Renault and Nissan have set a two-year target to decide on a merger between them or find an alternative solution to boost their alliance, according to sources familiar with the matter.
Speaking to Bloomberg, the sources said that the solution would be found before Carlos Ghosn, the chairman of both car makers, is due to retire from his position at Renault in 2022. Ghosn has previously said that he may have to step down before his tenure ends.
The two car makers are in talks about the available options, including the creation of a holding company which will have Renault and Nissan under its umbrella. Back in March, a report said that the two companies were considering merging into a single stock, in a bid to pull resources better for the development of new technologies, like electrified vehicles and autonomous driving systems.
Ghosn has since pared down expectations of a quick deal to combine the two brands, saying that the spectre of failed mergers in the industry loomed large.
“The alliance is continually reviewing options for the evolution of our business,” said Jonathan Adashek, a spokesman for the Renault-Nissan-Mitsubishi alliance, in an email. “There are no changes to our operational or shareholding structure to announce, and no established timeline for this to occur.”
Ghosn, who is also chairman of Mitsubishi, said last month that the two Japanese companies won’t be taken over by Renault.
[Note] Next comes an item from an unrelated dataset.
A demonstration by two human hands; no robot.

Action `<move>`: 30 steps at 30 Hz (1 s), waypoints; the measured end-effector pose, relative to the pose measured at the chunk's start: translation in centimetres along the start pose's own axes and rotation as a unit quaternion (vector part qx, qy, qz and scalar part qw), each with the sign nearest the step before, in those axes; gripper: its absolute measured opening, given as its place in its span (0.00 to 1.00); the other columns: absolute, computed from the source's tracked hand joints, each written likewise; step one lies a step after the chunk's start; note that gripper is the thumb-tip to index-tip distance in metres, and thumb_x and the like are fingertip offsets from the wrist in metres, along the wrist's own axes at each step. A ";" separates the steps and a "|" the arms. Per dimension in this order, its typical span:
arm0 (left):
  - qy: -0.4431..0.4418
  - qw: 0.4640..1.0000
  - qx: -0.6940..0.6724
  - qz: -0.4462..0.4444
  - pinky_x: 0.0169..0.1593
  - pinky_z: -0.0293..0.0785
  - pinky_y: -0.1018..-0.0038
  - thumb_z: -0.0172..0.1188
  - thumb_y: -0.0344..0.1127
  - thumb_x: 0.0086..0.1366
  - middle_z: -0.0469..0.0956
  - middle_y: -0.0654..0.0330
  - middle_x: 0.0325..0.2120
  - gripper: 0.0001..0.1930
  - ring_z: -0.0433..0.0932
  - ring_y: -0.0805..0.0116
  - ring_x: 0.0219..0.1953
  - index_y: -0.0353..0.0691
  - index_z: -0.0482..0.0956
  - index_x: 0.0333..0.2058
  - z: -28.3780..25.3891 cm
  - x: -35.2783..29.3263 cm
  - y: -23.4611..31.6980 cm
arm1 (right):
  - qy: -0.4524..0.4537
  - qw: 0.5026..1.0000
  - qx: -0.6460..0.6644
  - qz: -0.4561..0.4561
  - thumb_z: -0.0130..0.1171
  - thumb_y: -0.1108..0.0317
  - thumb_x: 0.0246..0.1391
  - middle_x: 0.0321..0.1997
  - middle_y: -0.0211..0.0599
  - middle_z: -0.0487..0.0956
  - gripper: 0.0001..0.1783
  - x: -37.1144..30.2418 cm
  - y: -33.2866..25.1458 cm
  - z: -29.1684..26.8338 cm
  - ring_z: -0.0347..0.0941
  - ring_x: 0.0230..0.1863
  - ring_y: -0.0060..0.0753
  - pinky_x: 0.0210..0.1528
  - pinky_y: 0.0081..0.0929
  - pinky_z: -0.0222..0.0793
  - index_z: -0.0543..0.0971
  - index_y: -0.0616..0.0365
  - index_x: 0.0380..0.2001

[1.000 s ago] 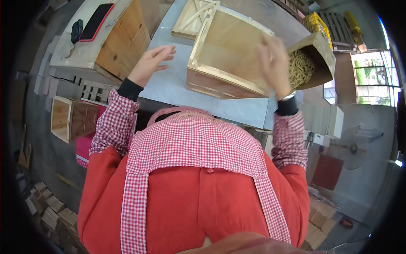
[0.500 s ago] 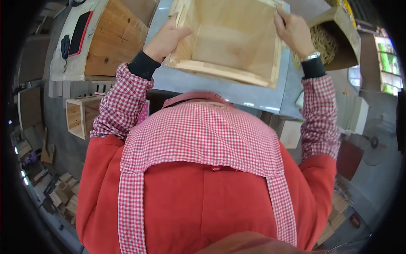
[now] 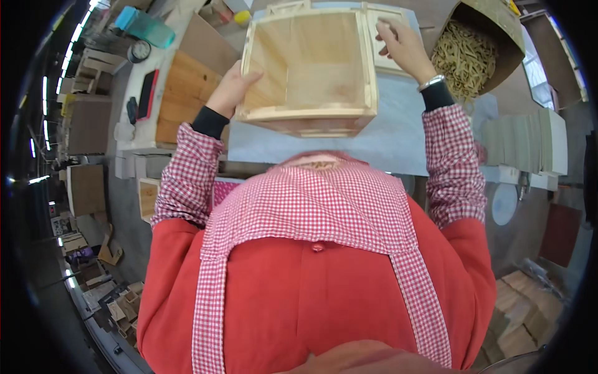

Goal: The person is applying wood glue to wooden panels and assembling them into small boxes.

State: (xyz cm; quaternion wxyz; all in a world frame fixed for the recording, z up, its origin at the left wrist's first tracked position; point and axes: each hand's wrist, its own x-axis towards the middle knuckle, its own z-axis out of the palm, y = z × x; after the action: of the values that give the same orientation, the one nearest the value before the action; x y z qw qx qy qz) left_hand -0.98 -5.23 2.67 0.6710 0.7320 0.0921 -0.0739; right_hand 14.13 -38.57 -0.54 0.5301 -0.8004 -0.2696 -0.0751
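Observation:
An open-topped pale wooden box (image 3: 306, 114) stands on the grey-blue tabletop in front of me, its inside facing up. My left hand (image 3: 232, 92) is closed on the box's left wall, the thumb hooked over the rim. Off the box's right side, my right hand (image 3: 403, 48) hovers with its fingers loosely bent and apart, and nothing shows in them. Beneath and beside those fingers lies a pale framed wooden panel (image 3: 386, 61), partly hidden behind the box.
To the right a cardboard box (image 3: 507, 37) holds many tan, band-like strips (image 3: 464, 59). Grey boards (image 3: 517, 143) stand stacked below it. On the left, a red-edged phone (image 3: 147, 95), a round clock (image 3: 139, 51) and a teal bottle (image 3: 144, 26) rest on a bench.
My right hand has let go of the box's right wall and moved off it toward the framed panel. The box now sits turned and farther left, with my left hand still on it.

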 end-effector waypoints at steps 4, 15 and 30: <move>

The possible ways of sustaining the alliance between Nissan, Renault and Mitsubishi are many, he added. Renault currently owns 43.4 percent of Nissan, while the Japanese car maker owns 15 percent of Renault. Nissan owns 34 percent of Mitsubishi.
The alliance has a rather complicated structure; Renault also holds a large voting stake in Nissan, which in turn has no voting rights in Mitsubishi. Renault and Nissan have formed Renault-Nissan B.V., a joint company equally owned by Renault and Nissan, responsible for the strategic management of the alliance.